O clima era pesado.

    A cidade subterrânea de Áurea, com aqueles prédios cheios de luz e ruas douradas, parecia longe… quase como se o tempo ali passasse diferente.

    Louie estava quieto, mergulhado nos próprios pensamentos. Parecia preso num tipo de transe, como se o mundo ao redor tivesse sumido por uns segundos.

    Os olhos dele estavam cravados em Kael Dragan — que seguia parado bem na frente, com aquela expressão séria e firme de sempre.

    Kael sabia que aquilo tudo era só o começo.

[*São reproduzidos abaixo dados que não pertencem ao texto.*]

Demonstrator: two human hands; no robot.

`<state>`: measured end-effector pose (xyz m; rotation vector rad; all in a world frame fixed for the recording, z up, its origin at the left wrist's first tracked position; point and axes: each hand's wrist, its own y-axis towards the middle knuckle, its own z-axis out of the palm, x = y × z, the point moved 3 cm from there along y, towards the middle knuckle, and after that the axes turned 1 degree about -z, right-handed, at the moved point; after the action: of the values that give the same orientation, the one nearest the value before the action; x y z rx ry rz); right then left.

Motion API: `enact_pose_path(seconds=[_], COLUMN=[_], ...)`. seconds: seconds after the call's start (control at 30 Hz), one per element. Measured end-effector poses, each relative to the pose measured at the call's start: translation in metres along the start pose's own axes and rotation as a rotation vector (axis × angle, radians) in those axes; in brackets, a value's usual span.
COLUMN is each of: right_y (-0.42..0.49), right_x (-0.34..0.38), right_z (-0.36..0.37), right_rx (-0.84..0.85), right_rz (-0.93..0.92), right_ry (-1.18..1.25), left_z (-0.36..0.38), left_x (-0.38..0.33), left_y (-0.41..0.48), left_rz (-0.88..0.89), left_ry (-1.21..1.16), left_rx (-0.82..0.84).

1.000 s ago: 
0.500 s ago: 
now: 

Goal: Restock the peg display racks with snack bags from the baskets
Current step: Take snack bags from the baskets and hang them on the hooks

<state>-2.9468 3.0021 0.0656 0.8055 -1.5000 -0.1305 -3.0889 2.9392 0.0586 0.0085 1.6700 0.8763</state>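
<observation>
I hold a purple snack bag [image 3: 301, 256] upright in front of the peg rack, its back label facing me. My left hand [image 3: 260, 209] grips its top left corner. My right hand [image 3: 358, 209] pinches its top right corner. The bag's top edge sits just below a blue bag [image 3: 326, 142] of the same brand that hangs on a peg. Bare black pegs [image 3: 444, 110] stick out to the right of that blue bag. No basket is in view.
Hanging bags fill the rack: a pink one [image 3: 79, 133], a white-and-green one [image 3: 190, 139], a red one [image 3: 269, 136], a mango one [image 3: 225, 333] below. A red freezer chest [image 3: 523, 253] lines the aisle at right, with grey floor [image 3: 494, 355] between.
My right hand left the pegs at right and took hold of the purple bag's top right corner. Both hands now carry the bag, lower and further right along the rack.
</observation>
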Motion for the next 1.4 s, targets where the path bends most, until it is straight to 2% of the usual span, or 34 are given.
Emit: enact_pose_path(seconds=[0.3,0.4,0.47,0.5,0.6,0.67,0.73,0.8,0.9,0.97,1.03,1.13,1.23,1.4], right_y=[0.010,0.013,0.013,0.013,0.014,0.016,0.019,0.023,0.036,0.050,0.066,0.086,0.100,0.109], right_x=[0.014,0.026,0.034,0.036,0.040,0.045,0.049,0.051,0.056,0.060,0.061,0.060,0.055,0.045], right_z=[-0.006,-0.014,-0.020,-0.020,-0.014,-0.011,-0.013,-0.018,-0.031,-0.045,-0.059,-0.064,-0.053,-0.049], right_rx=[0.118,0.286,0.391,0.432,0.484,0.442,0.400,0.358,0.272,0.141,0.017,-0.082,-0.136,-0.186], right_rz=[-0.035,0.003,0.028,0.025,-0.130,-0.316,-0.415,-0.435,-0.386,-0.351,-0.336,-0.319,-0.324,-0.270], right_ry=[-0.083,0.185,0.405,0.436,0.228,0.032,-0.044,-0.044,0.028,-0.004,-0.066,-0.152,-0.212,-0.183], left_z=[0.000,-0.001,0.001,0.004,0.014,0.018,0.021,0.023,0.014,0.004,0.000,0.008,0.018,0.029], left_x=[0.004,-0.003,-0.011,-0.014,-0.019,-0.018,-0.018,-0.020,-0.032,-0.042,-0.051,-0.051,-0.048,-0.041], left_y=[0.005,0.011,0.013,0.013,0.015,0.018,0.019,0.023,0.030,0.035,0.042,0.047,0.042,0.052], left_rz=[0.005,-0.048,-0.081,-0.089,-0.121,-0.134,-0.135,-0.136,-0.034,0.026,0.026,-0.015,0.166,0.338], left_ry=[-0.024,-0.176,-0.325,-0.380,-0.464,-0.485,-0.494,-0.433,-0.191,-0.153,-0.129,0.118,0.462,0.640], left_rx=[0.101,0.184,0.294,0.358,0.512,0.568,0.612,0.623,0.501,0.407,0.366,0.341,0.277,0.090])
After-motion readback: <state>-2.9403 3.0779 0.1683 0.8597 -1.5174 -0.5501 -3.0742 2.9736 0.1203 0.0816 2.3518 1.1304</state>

    Sabia também que Louie tinha algo estranho dentro de si, só não conseguia dizer o que é… mas, a partir dali, não dava mais pra voltar atrás.

    A estranha organização não pararia com seus planos, e tudo indicava, que seu objetivo atual era… Louie.

    Era hora de acordar de vez.

    Hora de lutar. Reagir.

    E ele estaria ali pra guiar o moleque nessa nova jornada.

    Seja por simpatia… Ou dívida.

    — Louie — começou Kael, com a voz firme, mas num tom calmo que passava segurança — Tu carrega um poder enorme dentro de ti. São três poderes diferentes, mas que, além de fortes individualmente, se conectam de um jeito que nem tu entende ainda.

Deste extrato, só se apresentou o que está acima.